From his flamboyant style, right down to his more gritty facets, Vieira comes across as a match made in heaven for the modern-day Arsenal, although much of his success could ride on his relationship with current chief creator Martin Ødegaard.
Operating from the right-hand side of midfield, both Vieira and Ødegaard tend to finish up in very similar areas, with their own traits well-suited to half-space environments.
There is a prospect for the two to clash just as easily as there is the possibility to form a unique partnership as two like-for-like technicians who speak the same language, in footballing terms.
The beauty of it may lie in Vieira’s versatility, however, with the Portuguese midfielder, much like many of his teammates and in-house competitors, capable of excelling in multiple positions.
Vieira offers Arteta comfort and unpredictability, enriching the weapons at the Spaniard’s disposal and ensuring an upkeep in quality whenever the likes of Bukayo Sako and Ødegaard require a breather.
He’s both an alternative to Arsenal’s key faces, as well as a supplement, with plenty of scope to become a protagonist himself.

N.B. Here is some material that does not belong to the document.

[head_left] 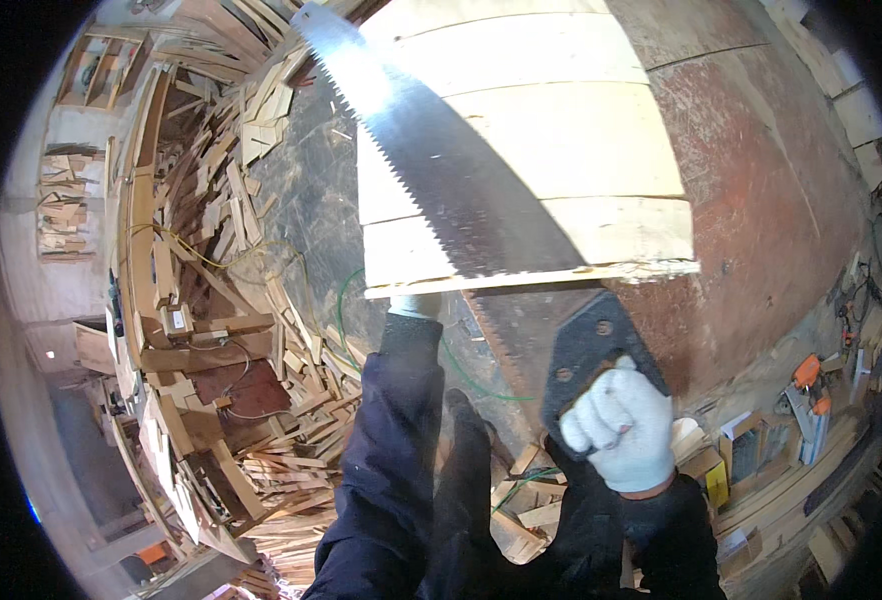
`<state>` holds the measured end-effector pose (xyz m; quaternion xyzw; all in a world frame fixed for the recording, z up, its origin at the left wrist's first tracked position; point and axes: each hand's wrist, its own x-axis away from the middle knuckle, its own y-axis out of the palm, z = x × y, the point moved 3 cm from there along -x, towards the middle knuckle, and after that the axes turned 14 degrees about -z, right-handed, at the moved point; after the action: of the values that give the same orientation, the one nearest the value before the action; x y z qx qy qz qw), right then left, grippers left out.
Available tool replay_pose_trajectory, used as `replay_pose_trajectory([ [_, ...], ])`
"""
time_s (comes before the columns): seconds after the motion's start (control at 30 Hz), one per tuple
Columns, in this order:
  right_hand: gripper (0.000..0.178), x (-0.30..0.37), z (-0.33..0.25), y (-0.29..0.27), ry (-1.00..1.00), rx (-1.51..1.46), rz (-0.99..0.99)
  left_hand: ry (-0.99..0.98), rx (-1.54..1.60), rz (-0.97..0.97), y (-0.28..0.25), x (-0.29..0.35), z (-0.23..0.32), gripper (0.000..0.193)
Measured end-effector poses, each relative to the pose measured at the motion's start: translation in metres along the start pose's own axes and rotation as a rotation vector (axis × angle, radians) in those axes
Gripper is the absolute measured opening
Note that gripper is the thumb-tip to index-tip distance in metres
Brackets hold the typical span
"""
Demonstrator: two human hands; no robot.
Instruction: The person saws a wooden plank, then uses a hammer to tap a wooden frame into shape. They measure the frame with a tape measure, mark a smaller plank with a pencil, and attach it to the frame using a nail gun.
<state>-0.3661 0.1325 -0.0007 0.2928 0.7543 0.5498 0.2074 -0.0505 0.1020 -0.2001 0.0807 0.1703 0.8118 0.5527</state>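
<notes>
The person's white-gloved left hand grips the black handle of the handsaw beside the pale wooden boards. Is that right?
No, wrong side: the head view shows the white-gloved right hand gripping the black handle of the handsaw beside the pale wooden boards.

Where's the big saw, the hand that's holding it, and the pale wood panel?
Saw [476,200]: head view, on the middle of its blade.
Right hand [631,425]: head view, on its gloved back.
Pale wood panel [586,140]: head view, on its planked face.
</notes>
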Motion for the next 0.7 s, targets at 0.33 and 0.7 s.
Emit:
replay_pose_trajectory([
  [0.33,0.028,0.119,0.047,-0.07,-0.086,-0.442,-0.55,-0.08,0.2,0.072,-0.045,0.008,0.024,0.05],
  [0.7,0.033,0.071,-0.002,-0.062,0.009,-0.678,-0.666,-0.04,0.185,0.128,-0.034,0.015,0.023,0.048],
])
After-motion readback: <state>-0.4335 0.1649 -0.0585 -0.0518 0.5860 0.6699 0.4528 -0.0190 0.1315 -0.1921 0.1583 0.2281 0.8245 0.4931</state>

Fans of the Gunners will recall the difficulties faced far too often last season as the club failed to win from losing positions on countless occasions.

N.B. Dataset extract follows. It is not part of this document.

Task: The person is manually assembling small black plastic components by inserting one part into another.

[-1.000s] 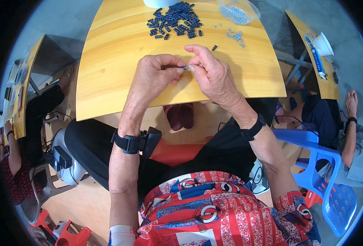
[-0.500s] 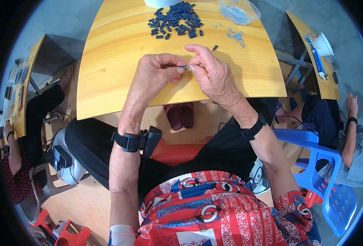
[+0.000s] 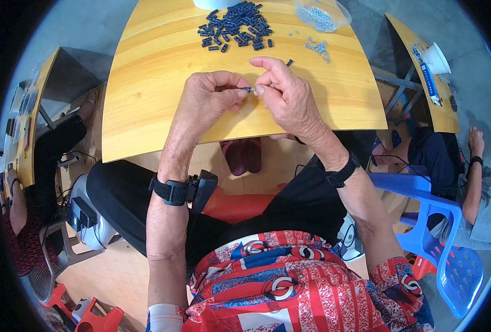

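Observation:
Above the near part of the wooden table (image 3: 145, 105), my two hands meet fingertip to fingertip. My left hand (image 3: 211, 98) is closed, pinching a small dark block (image 3: 246, 89) between thumb and forefinger. At the block's right end sits a tiny silver screw (image 3: 253, 89), partly covered by fingertips. The thumb and a finger of my right hand (image 3: 287, 98) pinch that screw, with the forefinger raised and bent. Just beyond the right hand a single dark block (image 3: 289, 62) lies on the table, with what looks like a screw in it.
A heap of small black blocks (image 3: 237, 25) lies at the far middle beside a white container (image 3: 216, 3). Loose silver screws (image 3: 318, 50) lie near a clear plastic tub (image 3: 324, 17) of more screws. Other people sit at side tables; a blue plastic chair (image 3: 450, 249) stands at right.
Both hands stay joined at the block and screw, with only slight finger movement on the right. The view has shifted a little.

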Available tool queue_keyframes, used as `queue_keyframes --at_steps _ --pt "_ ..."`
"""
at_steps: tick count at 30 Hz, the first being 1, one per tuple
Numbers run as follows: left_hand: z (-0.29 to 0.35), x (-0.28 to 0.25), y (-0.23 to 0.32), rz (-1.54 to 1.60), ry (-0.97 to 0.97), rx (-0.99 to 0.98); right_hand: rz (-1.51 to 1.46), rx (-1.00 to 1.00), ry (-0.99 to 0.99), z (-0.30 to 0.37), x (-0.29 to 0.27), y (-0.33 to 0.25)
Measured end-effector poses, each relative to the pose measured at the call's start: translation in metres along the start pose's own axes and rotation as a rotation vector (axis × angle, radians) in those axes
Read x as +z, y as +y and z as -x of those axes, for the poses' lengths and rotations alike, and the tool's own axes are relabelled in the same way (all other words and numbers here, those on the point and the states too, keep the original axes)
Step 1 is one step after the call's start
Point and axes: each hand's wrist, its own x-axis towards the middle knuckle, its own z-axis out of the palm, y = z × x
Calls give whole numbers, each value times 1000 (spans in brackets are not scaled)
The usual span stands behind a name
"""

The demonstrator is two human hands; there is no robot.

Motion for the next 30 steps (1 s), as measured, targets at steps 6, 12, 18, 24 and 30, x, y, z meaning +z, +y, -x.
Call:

Funnelling the inspiration almost exclusively through Ødegaard and Saka, it felt un-Arsenal like to not have more technicians to throw at the problem to relieve the burden carried by the former, in particular.
In Vieira, the dynamic could change. The former Porto man is menacing on the turn, always looking to receive the ball at his feet and keen to carry the ball in central areas before scanning for the final pass that he so craves.
The urge to deliver can, at times, leave the midfielder forcing play with clips over the backline, not too dissimilar to those made by Cesc Fàbregas when executed well, but it’s a facet to his game that Vieira must learn to tame.
And he surely will. With a good head on his shoulders, Vieira impresses not only for the quality he demonstrates with the ball at his feet but also as someone who leads by example.
The Under-21 international is a tactical sponge, keen to learn and never fazed by the mistakes made along the way - qualities that will serve him well under Arteta’s stewardship.
With some refinements and adaptations, Vieira could easily slot into Arsenal’s left-sided role in the centre of the park, collaborating with Ødegaard to form a menacing pivot of modern number tens.
The transition would represent the next phase in Arteta’s tactical revolution, taking the Gunners a lot closer to the blueprint donned at Manchester City.
Surrounded by quality of the highest order, there will be few who’ll deny that it’s in the engine room, via Kevin De Bruyne and Bernardo Silva, that the bread is won.
In Ødegaard and Vieira, with Kieran Tierney and Takehiro Tomiyasu capable of covering as inverted full-backs, Arsenal could easily do the same and more avenues to suffocate their opposition with quick, crisp and probing possession-play, whilst occupying space expertly.
Master that and many of those defeats clocked last season - an alarming 13 of them - are quickly turned into precious results for the Gunners in their quest to re-establish themselves as a top-four side.
Adaptation is key and patience must be had for it to run its course effectively, but in good time it should become apparent why one of the most exciting names coming out of Portugal is being dubbed as Arsenal’s response to Bruno Fernandes and De Bruyne.